2. The Borrower makes the following undertakings:
(1) The Borrower will, as required by the Lender, regularly or timely submit its financial statements (including but not limited to annual, quarterly and monthly statements) and other relevant materials to the Lender upon demand;
(2) If the Borrower has signed or will sign with any guarantor for this Contract any anti-guarantee or similar agreement for the guarantor’s obligation of guarantee, such agreement shall not damage any rights of the Lender hereunder;
(3) The Borrower agrees to be subject to the examination and supervision conducted by the Lender regarding the loan, and to provide adequate assistance and cooperation to the Lender;
(4) If the Borrower has any circumstances that may affect its or any guarantor’s financial standing and ability of performance, including but not limited to any division, merger, association, joint venture with foreign investors, cooperation, contracted operation, reorganization, restructure or plan on listing or other changes in its form of business operation , decrease in registered capital, transfer of major assets or equity, assumption of major debts, or creation of additional major debts over the mortgaged properties, seal-up of the guaranteed properties, dissolution, cancellation, or petition for bankruptcy by or against it, or it is involved into major litigation or arbitration, or becomes difficult in its business operation or its financial standing deteriorates, or it has default under other contracts, then, it shall notify the Lender thereof within one week upon occurrence of such circumstances. Before the Borrower takes any actions that will cause any of the above circumstances and adversely affect is ability of repayment, it must obtain the consent from the Lender, and provide additional securities or replace the relevant guarantor to the satisfaction of the Lender;
(5) Discharge of the debts owed by the Borrower to the Lender shall override any loan from any of the Borrower’s shareholders to it;
(6) In case the before-tax profits are not used to discharge the principal, interests and expenses payable by the Borrower in the relevant fiscal year or the before-tax profits cannot fully discharge the principal, interests and expenses payable for the next period, the Borrower shall not distribute any dividends or bonus to its shareholders in any way;
(7) The Borrower shall not dispose of its assets in the way which may damage its ability of repayment, and the total amount of external securities and the amount of single security provided by it shall not exceed the limit as specified in its articles of association; If there are no such limit in its articles of association, the total amount of external securities provided by it shall not exceed times of its net assets; and
(8) Other matters as acknowledged by the Borrower: .

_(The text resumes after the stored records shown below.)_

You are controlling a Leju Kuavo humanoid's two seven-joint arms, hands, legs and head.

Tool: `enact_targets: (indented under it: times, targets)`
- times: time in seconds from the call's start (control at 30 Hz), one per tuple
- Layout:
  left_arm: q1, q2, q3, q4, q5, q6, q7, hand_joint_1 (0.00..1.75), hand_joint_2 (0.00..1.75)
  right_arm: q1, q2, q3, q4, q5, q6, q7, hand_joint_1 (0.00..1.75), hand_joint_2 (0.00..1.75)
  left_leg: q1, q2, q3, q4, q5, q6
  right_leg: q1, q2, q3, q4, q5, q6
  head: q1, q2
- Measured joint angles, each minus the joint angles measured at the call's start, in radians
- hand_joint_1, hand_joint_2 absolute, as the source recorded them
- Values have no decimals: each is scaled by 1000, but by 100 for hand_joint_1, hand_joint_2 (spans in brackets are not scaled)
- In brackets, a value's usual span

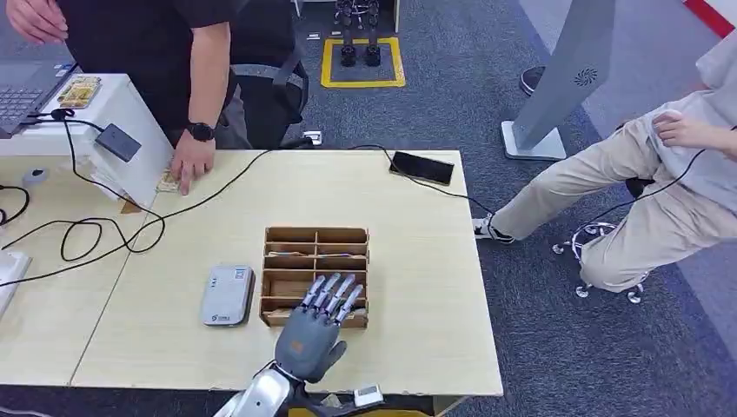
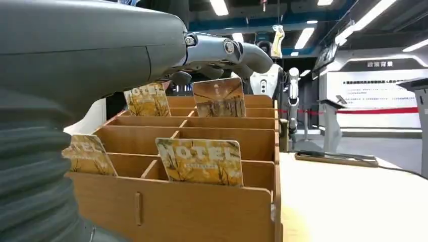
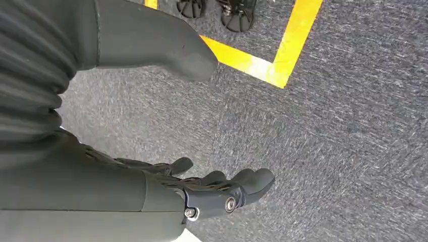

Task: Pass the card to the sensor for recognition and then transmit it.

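Note:
A wooden card rack [image 1: 315, 275] with several compartments stands mid-table, holding yellow hotel cards [image 2: 200, 161]. My left hand [image 1: 311, 328] hovers over the rack's near edge, fingers stretched out and apart, holding nothing; in the left wrist view its fingers [image 2: 222, 50] reach above a card [image 2: 219, 97] standing in a rear slot. The grey card sensor [image 1: 227, 295] lies flat just left of the rack. My right hand [image 3: 202, 189] hangs beside my body over grey carpet, empty, fingers loosely extended.
A person in black stands behind the table, one hand [image 1: 191, 163] resting on a card at the far left. A black phone [image 1: 421, 167] and cables [image 1: 96, 228] lie on the table. A seated person [image 1: 660, 182] is at right.

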Motion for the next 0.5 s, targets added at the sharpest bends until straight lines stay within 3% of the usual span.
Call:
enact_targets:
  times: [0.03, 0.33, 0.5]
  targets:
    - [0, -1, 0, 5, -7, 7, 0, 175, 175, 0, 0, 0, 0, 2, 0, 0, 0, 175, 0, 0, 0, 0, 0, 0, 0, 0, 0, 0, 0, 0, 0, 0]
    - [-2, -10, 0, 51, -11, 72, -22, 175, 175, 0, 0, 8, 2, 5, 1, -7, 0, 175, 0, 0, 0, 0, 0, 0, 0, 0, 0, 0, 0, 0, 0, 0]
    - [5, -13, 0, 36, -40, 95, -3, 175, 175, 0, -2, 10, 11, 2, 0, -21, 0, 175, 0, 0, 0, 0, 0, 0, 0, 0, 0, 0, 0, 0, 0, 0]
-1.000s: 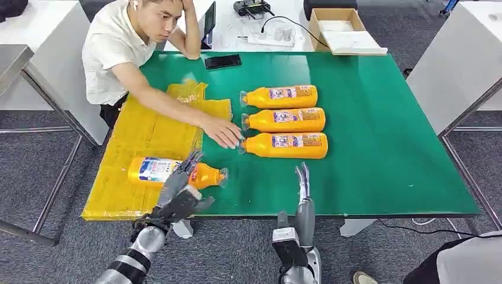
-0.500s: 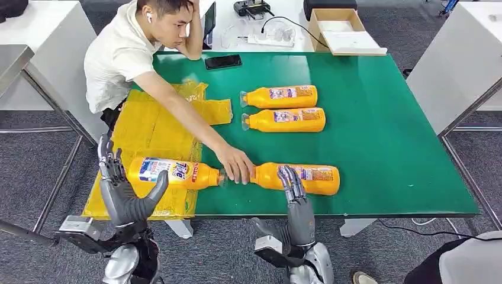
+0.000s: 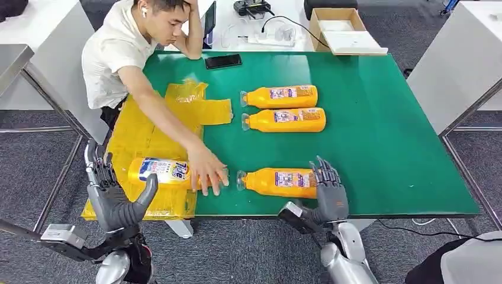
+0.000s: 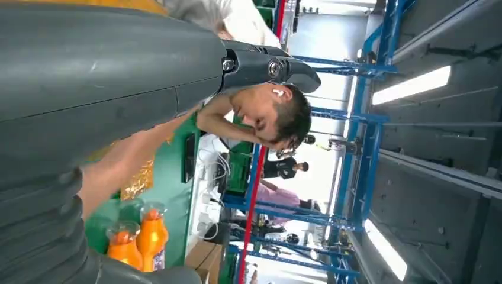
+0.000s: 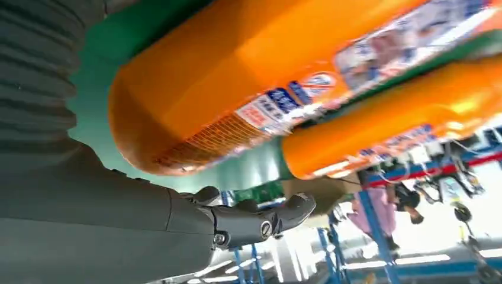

Clause 9 Disclosure of Affiliated Transactions in the Borrower’s Group (Options: 1. applicable, 2. not applicable).
The Borrower falls into the category of group client as determined by the Lender in accordance with the Guidelines on the Management of Risks of Credits Granted by Commercial Banks to Group Clients. The Borrower shall timely inform the Lender of any affiliated transaction involving 10% or more of its net assets, including the affiliated relationship between the parties in transaction, the project, nature, amount and proportion of the transaction and the pricing policy (including those without price or with nominal price).
If the Borrower is under any of the following circumstances, the Lender may at its sole discretion stop paying the loan not drawn by the Borrower, declare acceleration of maturity of the loan, and recover the loan principal and interests in whole or in part earlier: where the Borrower, by taking advantage of such creditor’s rights as receivable bills or receivable accounts without actual underlying trade, illegally obtains funds or credit from the bank; where the Borrower has major merger, acquisition or reorganization so that the loan may be endangered or the Borrower’s ability of repayment may be affected as deemed by the Lender; where the Borrower intentionally avoids the bank’s creditor’s rights through affiliated transactions; where the Borrower provides false materials or conceals major facts regarding its operation or properties; where the Borrowers change the agreed purpose of the loan without consent of the Lender, or misappropriate the loan or use the loan for illegal or violative transactions.
Clause 10 Event of Breach and Liability for Breach
Any of the following events shall constitute or be deemed as an event of breach hereunder:
1. The Borrower fails to perform its obligations of payment and discharge towards the Lender pursuant to this Contract;
2. The Borrower fails to use the loan for the purpose as agreed;
3. Any representation made by the Borrower herein is untrue, or any undertaking made by it herein is violated by it;
4. In case of occurrence of the circumstances as described in Paragraph 2 of Clause 7 or item 4, Paragraph 2 of Clause 8 that may affect the financial standing or ability of performance of the Borrower or any guarantor as believed by the Lender, the Borrower fails to provide additional guarantee or replace the guarantor pursuant to this Contract;
5. The Borrower violates other provisions regarding the rights and obligations of the parties as agreed herein;
6. The Borrower has any breach under other contracts between it and the Lender or other branches of the Bank of Jilin;
7. The Borrower violates the provisions contained in the security contract, or has any breach under other contracts between it and the Bank of Jilin;
8. The Borrower stops its business operation or is dissolved or cancelled or is bankrupt;
9. The progress of the project construction is seriously delayed, or the expenses for the project construction have exceeded the budget as accepted by the Lender; or
10. The quality of the project construction is in unconformity with the standards of the state or the industry.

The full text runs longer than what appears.